Mars ranks #860 with 137 male registrations. The name is the Roman god of war and the fourth planet from the sun, and on a pet license it functions as one of the cleanest mythology-celestial dual-register pet picks available: a single hard syllable carrying multiple cultural anchors.
The dual-source name
Mars sits with Venus, Jupiter, and Atlas in the cluster of mythology-celestial pet names whose dual register gives them broader cultural elasticity than purely mythological choices. The Roman war god lends gravity and warrior-coding; the planet lends a celestial-cool register that pairs well with sibling-pet pairings (a Mars and a Luna, for example). Bruno Mars (the singer) provides a lighter pop-culture layer for some younger owners.
Sound and breed lean
One syllable, hard M opening into an open A and a sibilant tail.
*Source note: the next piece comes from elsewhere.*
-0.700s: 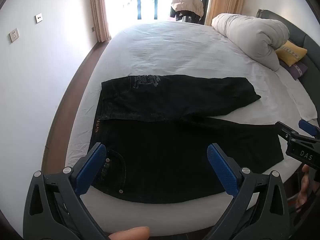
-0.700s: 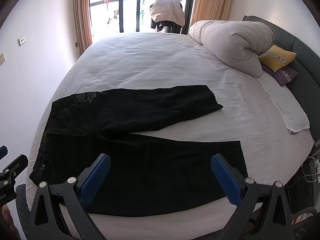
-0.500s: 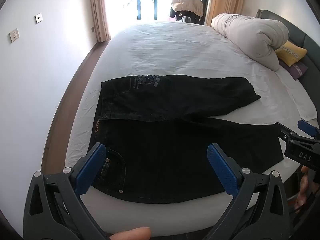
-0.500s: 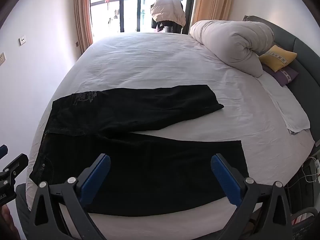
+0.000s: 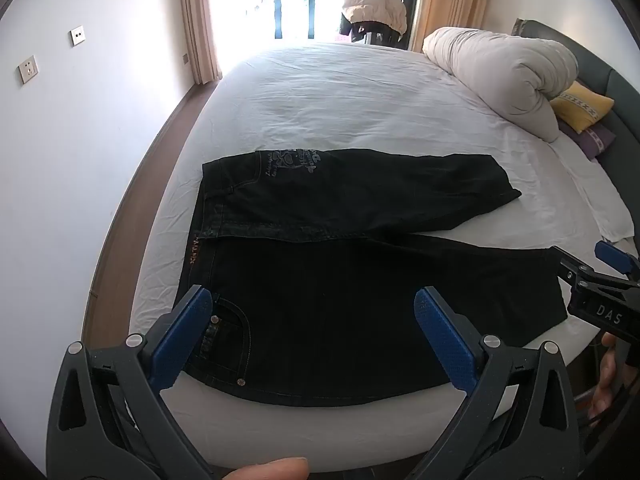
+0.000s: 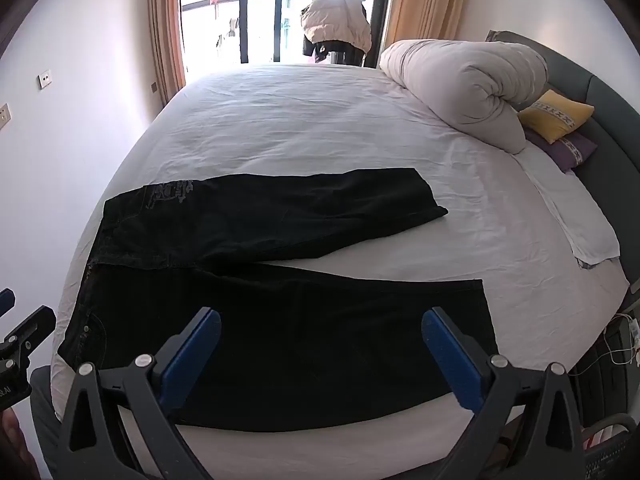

The name calls cleanly outdoors and the sharp final consonants help recall in chaotic settings. Mars lands with notable concentration on red or rust-coated dogs (Vizslas, Irish setters, Rhodesian Ridgebacks) where the planet's red-color association matches the coat literally, and on muscular working breeds whose temperament owners read as warrior-coded. See Vizsla names for the color-match cluster.
The counter-reading
The honest read is that Mars is a celebrated pet-name choice precisely because it sounds nothing like a typical human name. The human Mars page shows minimal SSA presence; this is comfortably pet territory. If the household wants the mythological-warrior register with more elaboration, Maximus or Atlas sit close.